ACTIVITY:
Please filter the data down to the lines that include the word "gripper" and copy them.
___
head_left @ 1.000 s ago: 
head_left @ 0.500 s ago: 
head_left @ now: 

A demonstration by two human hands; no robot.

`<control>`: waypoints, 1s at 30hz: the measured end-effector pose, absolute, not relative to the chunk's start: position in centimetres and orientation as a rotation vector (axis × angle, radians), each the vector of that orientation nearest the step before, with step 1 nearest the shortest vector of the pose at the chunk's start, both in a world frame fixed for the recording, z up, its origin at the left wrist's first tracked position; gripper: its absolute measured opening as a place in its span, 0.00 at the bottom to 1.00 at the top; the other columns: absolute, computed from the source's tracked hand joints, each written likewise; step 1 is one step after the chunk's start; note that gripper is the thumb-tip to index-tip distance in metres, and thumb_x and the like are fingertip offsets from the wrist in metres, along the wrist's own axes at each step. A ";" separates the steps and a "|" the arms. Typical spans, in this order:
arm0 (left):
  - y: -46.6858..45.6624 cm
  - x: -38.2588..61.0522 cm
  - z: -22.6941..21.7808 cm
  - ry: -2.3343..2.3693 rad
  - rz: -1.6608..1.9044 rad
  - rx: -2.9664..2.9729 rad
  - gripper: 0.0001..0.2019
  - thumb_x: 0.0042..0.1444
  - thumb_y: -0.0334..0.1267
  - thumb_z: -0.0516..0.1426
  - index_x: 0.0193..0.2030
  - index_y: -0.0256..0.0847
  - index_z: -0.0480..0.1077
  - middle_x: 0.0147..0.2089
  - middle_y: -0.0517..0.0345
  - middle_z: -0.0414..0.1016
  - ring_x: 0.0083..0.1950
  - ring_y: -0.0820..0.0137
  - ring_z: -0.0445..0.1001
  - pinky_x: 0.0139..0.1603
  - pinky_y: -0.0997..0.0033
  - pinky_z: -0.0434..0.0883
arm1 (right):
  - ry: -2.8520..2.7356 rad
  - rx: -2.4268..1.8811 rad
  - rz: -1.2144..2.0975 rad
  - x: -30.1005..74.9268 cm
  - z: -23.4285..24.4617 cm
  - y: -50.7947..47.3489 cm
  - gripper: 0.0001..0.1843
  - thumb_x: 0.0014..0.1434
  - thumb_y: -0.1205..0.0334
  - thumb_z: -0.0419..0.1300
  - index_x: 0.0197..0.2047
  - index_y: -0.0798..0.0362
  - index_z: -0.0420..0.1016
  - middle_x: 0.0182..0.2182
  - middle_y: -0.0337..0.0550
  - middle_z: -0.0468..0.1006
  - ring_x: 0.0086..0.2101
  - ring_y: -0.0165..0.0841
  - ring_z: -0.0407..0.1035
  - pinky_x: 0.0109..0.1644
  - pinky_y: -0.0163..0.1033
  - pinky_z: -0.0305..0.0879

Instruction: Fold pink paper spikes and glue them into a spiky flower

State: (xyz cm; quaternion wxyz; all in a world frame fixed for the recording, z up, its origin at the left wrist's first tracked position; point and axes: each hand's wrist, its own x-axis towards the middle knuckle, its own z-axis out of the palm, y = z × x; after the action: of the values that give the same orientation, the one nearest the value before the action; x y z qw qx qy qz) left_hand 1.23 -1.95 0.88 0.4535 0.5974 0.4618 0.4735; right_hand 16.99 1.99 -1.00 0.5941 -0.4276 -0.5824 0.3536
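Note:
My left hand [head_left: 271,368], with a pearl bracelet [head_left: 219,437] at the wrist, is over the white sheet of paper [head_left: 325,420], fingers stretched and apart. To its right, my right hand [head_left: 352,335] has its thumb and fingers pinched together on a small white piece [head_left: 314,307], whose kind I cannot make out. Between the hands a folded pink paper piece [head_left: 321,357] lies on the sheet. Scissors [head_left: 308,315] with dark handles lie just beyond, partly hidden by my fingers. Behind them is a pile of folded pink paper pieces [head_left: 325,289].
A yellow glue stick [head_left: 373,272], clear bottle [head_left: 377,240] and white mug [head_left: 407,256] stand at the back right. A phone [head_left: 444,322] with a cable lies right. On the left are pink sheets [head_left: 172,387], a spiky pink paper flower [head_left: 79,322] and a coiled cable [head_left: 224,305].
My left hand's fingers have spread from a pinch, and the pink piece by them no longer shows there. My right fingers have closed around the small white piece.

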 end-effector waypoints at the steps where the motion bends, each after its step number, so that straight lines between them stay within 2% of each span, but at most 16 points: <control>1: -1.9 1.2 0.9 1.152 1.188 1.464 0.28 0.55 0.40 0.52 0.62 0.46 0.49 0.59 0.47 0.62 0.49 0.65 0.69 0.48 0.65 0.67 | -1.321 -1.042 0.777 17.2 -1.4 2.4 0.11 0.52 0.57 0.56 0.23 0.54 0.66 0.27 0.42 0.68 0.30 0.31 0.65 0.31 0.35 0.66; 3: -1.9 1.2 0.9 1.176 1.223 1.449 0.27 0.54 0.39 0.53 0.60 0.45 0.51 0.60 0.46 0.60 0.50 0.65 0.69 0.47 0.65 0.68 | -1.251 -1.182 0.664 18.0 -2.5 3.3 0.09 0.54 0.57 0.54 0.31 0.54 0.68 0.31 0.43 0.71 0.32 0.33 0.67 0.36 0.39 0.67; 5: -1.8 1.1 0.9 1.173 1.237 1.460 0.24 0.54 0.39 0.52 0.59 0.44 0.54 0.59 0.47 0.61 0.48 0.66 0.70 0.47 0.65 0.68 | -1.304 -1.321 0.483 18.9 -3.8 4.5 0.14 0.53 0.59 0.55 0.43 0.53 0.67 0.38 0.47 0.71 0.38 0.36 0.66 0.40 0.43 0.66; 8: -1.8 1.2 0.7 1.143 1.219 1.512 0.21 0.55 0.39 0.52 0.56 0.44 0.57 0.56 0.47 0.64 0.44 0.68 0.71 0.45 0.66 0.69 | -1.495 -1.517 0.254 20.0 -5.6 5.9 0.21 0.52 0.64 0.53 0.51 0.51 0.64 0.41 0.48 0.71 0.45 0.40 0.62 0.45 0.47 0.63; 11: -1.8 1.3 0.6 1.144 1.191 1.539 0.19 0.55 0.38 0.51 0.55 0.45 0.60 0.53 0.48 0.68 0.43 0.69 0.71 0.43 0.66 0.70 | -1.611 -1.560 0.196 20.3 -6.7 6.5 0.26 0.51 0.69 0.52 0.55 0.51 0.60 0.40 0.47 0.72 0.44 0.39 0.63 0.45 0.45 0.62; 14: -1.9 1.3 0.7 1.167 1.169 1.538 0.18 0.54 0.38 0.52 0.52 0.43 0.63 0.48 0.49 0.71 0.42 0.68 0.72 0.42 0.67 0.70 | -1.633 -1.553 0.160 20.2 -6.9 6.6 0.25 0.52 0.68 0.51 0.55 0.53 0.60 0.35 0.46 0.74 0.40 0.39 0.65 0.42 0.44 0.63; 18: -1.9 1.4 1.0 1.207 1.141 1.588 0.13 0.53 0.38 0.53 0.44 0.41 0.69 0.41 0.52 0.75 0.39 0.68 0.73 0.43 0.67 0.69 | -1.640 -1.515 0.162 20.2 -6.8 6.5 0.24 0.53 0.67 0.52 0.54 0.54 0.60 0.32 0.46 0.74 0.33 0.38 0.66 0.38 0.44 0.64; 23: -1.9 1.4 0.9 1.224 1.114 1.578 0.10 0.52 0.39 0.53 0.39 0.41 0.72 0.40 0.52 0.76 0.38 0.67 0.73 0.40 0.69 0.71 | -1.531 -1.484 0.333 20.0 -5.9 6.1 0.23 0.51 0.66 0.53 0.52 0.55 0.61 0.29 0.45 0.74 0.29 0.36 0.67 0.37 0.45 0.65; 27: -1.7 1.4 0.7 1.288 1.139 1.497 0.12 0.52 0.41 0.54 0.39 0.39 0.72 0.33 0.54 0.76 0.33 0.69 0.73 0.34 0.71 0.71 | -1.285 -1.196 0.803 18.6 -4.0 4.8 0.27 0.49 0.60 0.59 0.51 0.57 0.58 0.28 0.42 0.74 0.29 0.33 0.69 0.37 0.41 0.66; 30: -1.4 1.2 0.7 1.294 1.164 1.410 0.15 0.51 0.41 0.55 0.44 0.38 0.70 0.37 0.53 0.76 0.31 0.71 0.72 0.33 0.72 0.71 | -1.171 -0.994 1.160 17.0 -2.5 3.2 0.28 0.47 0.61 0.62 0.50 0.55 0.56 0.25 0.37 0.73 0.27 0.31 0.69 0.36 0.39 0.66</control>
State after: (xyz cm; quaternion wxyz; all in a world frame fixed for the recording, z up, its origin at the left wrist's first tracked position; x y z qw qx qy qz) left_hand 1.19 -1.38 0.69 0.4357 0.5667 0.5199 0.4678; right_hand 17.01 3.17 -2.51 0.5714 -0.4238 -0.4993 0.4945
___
ANSWER:
`<control>`: waypoints, 1s at 30hz: the measured end-effector pose, absolute, not relative to the chunk's start: position in centimetres and orientation as a rotation vector (axis × angle, radians), each the vector of that orientation nearest the step before, with step 1 nearest the shortest vector of the pose at the chunk's start, both in a world frame fixed for the recording, z up, its origin at the left wrist's first tracked position; gripper: its absolute measured opening as a place in its span, 0.00 at the bottom to 1.00 at the top; the other columns: absolute, computed from the source's tracked hand joints, each written likewise; step 1 is one step after the chunk's start; note that gripper is the thumb-tip to index-tip distance in metres, and thumb_x and the like are fingertip offsets from the wrist in metres, along the wrist's own axes at each step. A ";" separates the steps and a "|" the arms. Typical spans, in this order:
  - gripper: 0.0001..0.2019
  - gripper: 0.0001..0.1843

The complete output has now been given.